Table 2.   q, τ, ν, Rmax and Hmax values corresponding to different forecast strategies (see text)

Model (5), (6) constructed over the set of the series can be used as a first approximation of the region where the aftershocks triggered by a seismic event with M ≥ 1.5 are expected immediately after its occurrence. The independence of the estimates of the epicentral distance and the estimates along the depth allows us to use different strategies to select the radius and the height of the cylindrical region subject to the location of the main shock.

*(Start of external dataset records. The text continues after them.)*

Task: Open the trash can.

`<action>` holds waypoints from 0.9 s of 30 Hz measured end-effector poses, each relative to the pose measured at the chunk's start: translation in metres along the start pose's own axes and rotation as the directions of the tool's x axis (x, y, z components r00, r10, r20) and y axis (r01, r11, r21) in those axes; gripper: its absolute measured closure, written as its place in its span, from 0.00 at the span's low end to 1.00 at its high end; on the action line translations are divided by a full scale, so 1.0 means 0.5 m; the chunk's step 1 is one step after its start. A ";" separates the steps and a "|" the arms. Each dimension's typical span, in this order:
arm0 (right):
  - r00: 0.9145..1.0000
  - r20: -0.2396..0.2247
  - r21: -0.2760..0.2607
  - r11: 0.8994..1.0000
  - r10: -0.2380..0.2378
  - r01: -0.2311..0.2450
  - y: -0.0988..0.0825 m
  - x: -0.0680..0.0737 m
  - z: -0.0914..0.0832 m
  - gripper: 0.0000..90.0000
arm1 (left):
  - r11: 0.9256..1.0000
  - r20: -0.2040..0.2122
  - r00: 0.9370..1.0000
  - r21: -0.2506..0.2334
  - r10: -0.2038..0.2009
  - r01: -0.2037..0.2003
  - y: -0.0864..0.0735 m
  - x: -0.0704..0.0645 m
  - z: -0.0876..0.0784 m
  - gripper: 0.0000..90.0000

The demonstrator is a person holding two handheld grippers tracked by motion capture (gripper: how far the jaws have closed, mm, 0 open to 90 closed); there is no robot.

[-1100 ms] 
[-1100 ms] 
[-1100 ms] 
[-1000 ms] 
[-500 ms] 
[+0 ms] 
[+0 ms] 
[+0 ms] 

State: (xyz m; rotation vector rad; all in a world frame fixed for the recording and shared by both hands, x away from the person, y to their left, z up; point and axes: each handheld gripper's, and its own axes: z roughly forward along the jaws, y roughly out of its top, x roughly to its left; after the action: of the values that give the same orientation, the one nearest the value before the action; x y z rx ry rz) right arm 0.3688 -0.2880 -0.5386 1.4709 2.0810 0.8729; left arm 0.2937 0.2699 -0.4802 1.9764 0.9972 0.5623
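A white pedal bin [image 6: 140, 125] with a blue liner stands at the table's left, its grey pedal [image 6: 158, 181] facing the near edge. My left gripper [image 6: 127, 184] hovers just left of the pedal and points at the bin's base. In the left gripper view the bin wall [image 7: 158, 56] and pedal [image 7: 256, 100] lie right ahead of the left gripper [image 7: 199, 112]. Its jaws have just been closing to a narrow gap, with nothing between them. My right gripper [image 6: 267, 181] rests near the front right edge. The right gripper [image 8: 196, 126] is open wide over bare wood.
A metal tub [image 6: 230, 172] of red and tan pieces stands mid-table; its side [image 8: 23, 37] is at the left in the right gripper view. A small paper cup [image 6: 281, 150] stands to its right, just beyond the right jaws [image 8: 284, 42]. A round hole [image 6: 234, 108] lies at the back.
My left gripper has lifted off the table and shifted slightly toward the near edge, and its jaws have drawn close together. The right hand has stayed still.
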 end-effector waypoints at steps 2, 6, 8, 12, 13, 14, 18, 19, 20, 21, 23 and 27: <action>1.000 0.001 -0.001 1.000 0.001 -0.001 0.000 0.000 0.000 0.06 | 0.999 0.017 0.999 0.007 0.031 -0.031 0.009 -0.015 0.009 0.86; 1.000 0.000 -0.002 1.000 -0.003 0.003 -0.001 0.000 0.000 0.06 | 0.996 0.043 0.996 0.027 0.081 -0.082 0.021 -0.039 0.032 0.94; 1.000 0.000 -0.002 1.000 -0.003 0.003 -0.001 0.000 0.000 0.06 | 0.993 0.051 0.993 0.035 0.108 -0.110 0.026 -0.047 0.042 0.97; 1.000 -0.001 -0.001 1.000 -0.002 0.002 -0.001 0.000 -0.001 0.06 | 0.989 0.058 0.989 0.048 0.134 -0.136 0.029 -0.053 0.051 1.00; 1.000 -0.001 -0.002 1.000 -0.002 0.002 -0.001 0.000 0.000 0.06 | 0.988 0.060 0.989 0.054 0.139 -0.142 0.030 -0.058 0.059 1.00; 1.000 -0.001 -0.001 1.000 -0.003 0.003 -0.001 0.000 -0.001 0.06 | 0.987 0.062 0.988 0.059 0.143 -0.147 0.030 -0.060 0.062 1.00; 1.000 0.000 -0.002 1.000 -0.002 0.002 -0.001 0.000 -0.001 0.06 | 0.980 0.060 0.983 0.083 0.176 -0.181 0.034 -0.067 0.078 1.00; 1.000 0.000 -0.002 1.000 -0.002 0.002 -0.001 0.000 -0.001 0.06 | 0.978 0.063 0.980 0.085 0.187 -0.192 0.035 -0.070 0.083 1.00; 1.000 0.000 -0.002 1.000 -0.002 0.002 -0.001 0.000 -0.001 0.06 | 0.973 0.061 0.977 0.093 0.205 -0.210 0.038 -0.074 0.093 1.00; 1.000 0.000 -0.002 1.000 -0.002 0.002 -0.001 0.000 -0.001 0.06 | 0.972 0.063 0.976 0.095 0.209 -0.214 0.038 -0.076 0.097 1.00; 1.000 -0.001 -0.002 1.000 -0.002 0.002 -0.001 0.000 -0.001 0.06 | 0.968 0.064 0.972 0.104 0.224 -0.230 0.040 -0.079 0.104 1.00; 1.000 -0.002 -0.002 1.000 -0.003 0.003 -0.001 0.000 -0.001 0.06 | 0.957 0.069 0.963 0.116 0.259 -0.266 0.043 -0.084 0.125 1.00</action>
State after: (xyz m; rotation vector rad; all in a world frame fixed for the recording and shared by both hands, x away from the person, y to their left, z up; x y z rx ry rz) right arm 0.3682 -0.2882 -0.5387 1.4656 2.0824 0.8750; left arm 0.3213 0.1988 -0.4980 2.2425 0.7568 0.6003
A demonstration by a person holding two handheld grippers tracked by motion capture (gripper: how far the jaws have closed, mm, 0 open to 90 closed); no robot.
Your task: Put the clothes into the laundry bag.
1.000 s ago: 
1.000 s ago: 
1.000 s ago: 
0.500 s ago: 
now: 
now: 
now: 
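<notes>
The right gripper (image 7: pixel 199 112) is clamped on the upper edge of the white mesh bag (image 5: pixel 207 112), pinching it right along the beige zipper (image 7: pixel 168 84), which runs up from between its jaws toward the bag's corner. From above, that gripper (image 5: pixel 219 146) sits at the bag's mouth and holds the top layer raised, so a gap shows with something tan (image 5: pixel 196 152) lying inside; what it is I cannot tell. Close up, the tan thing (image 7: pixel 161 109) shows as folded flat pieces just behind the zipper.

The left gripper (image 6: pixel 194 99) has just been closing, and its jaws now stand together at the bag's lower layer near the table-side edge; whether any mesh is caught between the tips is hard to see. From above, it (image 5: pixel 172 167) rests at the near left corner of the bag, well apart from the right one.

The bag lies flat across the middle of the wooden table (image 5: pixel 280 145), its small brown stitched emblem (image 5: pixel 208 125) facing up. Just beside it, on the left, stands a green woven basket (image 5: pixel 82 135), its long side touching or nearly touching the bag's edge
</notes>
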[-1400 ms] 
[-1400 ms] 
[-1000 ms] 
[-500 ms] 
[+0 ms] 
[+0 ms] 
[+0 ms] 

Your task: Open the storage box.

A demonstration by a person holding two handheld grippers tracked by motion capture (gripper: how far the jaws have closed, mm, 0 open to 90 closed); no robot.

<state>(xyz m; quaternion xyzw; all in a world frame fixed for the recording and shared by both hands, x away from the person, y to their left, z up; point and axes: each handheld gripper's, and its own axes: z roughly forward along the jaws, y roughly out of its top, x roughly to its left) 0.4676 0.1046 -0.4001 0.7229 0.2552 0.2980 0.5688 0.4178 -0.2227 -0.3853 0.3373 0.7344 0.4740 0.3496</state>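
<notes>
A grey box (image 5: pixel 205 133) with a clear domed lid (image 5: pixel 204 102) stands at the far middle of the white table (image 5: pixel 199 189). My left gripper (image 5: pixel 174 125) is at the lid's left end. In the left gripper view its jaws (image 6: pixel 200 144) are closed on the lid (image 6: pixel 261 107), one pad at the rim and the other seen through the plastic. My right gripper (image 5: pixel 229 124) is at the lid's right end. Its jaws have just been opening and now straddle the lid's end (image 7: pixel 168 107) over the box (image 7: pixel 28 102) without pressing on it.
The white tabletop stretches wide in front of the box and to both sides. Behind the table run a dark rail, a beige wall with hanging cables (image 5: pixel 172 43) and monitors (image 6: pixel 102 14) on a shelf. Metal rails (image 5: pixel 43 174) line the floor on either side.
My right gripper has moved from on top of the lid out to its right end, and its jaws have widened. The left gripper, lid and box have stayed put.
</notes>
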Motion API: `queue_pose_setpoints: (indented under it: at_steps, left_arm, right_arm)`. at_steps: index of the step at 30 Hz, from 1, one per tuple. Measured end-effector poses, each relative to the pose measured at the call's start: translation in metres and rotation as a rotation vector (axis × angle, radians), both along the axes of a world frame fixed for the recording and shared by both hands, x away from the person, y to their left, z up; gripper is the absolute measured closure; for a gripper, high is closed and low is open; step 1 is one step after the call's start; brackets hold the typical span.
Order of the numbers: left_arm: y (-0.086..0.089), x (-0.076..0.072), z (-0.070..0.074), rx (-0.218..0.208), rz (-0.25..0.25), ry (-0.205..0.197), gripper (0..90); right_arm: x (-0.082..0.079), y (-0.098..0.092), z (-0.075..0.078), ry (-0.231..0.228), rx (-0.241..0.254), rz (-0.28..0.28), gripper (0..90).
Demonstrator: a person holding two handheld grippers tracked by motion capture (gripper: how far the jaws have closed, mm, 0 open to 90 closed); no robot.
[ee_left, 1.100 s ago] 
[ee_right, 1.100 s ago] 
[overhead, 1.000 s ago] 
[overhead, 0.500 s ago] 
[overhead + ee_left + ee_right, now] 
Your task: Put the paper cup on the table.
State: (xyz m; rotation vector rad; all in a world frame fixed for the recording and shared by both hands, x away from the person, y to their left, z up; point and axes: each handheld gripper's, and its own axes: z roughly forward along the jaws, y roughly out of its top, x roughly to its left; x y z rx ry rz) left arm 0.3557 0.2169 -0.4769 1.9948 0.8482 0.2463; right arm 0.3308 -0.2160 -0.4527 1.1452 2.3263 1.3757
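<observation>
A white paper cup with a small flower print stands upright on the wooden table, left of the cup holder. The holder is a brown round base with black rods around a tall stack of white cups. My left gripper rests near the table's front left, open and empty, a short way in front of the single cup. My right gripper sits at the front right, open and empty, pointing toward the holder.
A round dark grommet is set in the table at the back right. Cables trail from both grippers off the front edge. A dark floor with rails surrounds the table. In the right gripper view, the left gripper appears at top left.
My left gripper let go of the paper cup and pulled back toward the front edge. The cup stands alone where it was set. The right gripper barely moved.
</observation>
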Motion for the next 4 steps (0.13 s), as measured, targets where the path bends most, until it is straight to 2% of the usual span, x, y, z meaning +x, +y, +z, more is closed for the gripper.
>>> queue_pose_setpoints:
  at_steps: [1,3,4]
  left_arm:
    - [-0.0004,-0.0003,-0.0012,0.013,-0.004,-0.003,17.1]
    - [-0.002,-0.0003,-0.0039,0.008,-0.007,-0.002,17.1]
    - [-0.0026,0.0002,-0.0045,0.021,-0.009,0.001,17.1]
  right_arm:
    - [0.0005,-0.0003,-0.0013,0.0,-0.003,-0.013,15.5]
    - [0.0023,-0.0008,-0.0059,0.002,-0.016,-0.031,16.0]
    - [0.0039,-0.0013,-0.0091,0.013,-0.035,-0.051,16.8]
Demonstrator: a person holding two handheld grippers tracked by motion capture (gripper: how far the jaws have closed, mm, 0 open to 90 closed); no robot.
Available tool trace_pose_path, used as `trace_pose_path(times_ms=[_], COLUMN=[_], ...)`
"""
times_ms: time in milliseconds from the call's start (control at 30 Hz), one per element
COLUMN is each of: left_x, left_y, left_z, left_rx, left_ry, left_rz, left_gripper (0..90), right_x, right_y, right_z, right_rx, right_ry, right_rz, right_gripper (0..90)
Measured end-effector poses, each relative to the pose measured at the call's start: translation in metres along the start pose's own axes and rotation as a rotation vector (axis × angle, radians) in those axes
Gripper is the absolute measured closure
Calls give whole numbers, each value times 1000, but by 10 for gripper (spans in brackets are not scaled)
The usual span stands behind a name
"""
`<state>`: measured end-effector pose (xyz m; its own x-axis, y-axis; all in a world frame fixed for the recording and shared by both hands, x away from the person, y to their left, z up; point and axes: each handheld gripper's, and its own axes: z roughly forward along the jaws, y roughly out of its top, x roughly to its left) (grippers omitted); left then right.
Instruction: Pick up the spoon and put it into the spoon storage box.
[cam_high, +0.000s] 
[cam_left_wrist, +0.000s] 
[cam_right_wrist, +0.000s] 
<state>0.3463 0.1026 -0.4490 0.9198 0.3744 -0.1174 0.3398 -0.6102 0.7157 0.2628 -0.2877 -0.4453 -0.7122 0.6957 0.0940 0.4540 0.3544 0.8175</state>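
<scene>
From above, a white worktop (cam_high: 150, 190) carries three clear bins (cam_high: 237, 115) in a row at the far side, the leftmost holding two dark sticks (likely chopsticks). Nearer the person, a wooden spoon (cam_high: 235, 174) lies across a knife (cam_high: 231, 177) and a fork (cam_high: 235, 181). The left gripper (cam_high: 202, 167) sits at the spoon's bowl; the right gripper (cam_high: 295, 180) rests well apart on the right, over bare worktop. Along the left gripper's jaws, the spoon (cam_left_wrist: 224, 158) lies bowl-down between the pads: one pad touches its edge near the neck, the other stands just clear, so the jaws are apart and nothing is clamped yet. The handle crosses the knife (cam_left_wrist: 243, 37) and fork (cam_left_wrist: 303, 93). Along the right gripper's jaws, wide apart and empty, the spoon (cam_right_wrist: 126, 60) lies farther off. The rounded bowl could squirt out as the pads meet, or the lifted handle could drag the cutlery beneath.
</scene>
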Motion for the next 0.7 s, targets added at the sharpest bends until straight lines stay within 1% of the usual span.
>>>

These estimates for a specific series can be improved by taking into account the first aftershocks. The constructed model in this case can be used as a basic one for testing the models that employ information about the first aftershocks. An example of the use of a basic model for estimating the magnitude of the strongest aftershock and the duration of the hazardous period is presented in (Baranov et al., 2019b; Shebalin and Baranov, 2019).

CONCLUSIONS

Based on the seismicity data for the Khibiny massif, it is shown that the distances between the triggering and triggered events, on average, have a power-law distribution with the exponent that practically does not depend on the magnitude of the triggering event. The established regularity is consistent with the previously obtained conclusions for the aftershocks of the tectonic earthquakes (Huc and Main, 2003; Brodsky, 2006; Richards-Dinger et al., 2010).

This result has an important theoretical value for statistical seismology as it, firstly, validates power-law distribution for weak seismicity with magnitudes 0 ≤ M ≤ 3.3 and, secondly, gives ground to believe that the regularities revealed for tectonic seismicity are also valid at mining in the tectonically loaded rock masses.

In this study, based on earthquake productivity law, we have constructed the model of the maximum distances of the expected aftershocks which allows the estimates to be obtained starting from the time immediately after the main shock. The consistency of the model with the real data is demonstrated. The guidelines for the practical use of this model are substantiated based on the analysis of the error diagram.